WASHINGTON -- Germany's economy, the main engine of growth in Europe, is showing signs of life again after the longest recession since the end of World War II.

This is good news for the United States, which stands to expand exports of goods and services to a gradually strengthening European market. After Canada, European nations are the second-largest U.S. trading partner. And unlike Japan, Europe imports more from the United States than it exports.

Clinton Administration officials are eager to revive growth in both Europe and Japan to spur demand for U.S. exports and compensate for any softening of growth here at home. Revving up the world economy was a top priority for President Clinton and other industrial leaders during the economic summit in Naples.

With the world's third largest economy after the United States and Japan, Germany has paid a high economic price since the rundown East Germany reunited with West Germany on Oct. 3, 1990. Last year, the economy shrank 1.2% as private consumption stayed flat. Capital had to be diverted to rebuild industries in the East, compensation to unemployed workers soared, and exports fell.

At the same time, rising inflation and rapid growth in the money supply handcuffed Germany's central bank. Last year, inflation in Germany hit 4.6% -- not a shocker by U.S. standards but worrisome for Germans used to stable prices. The upshot has been a slow and cautious easing of interest rates by the German Bundesbank.

But Germany's strategy of a stingy monetary policy and strong capital investment is starting to pay off. The economy has also been helped by an upturn in housing construction and, lately, orders for manufactured goods.

Analysts at CS First Boston now estimate that real gross domestic product in Germany will grow well above 2% in 1994, up from an estimate of only 1% earlier this year. And inflation is looking tamer. CS First Boston analysts estimate that prices will rise less than 3% this year and only 2.3% next year, which would be less than what most economists expect to see in the United States.

Recently, German officials reported that unemployment in June dropped to 9.3% from 9.5%, still high, but a visible sign of improvement that drew widespread public notice.

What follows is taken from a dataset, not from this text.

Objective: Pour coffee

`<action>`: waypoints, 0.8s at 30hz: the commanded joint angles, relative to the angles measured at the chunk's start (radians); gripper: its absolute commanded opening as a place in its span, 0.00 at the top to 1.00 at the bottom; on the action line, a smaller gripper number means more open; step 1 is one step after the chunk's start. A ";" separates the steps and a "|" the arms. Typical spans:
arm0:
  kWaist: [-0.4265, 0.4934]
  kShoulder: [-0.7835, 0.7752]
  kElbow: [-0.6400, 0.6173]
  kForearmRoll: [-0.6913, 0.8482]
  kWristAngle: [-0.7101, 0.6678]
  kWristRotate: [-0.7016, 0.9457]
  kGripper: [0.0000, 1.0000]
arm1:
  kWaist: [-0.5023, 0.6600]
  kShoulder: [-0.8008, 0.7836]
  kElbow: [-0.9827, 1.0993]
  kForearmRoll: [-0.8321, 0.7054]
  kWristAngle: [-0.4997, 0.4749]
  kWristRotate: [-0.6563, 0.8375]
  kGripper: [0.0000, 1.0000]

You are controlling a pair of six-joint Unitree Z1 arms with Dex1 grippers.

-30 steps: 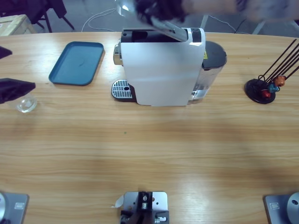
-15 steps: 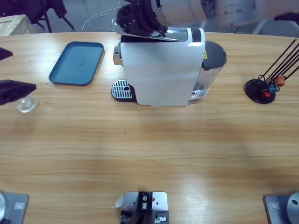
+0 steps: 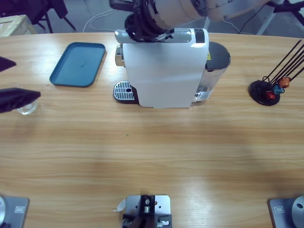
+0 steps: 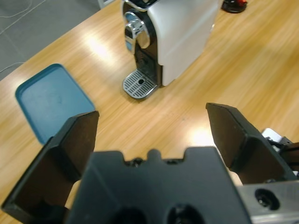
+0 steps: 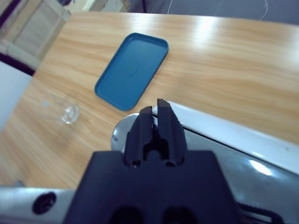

The improving economic picture has come just in time for Chancellor Helmut Kohl. whose coalition government led by the Christian Democratic Union is facing a general election on Oct. 16.

Up until a few weeks ago, the bleak economic landscape in Germany had pundits predicting that Kohl was on the way out. His main rival, Rudolf Scharping of the Social Democratic Party, was leading in the public opinion polls.

But Kohl is now back on top, according to the latest polls. Kohl and the Christian Democrats won the backing of 41% of those surveyed. while support for SCharping slipped to 35%. The Liberals, who are now allied with Kohl in the coalition government, got another 6%, while the environmental Greens picked up 9%.

If the economy continues to show signs of reviving into the fall, Kohl's chances for re-election can only improve.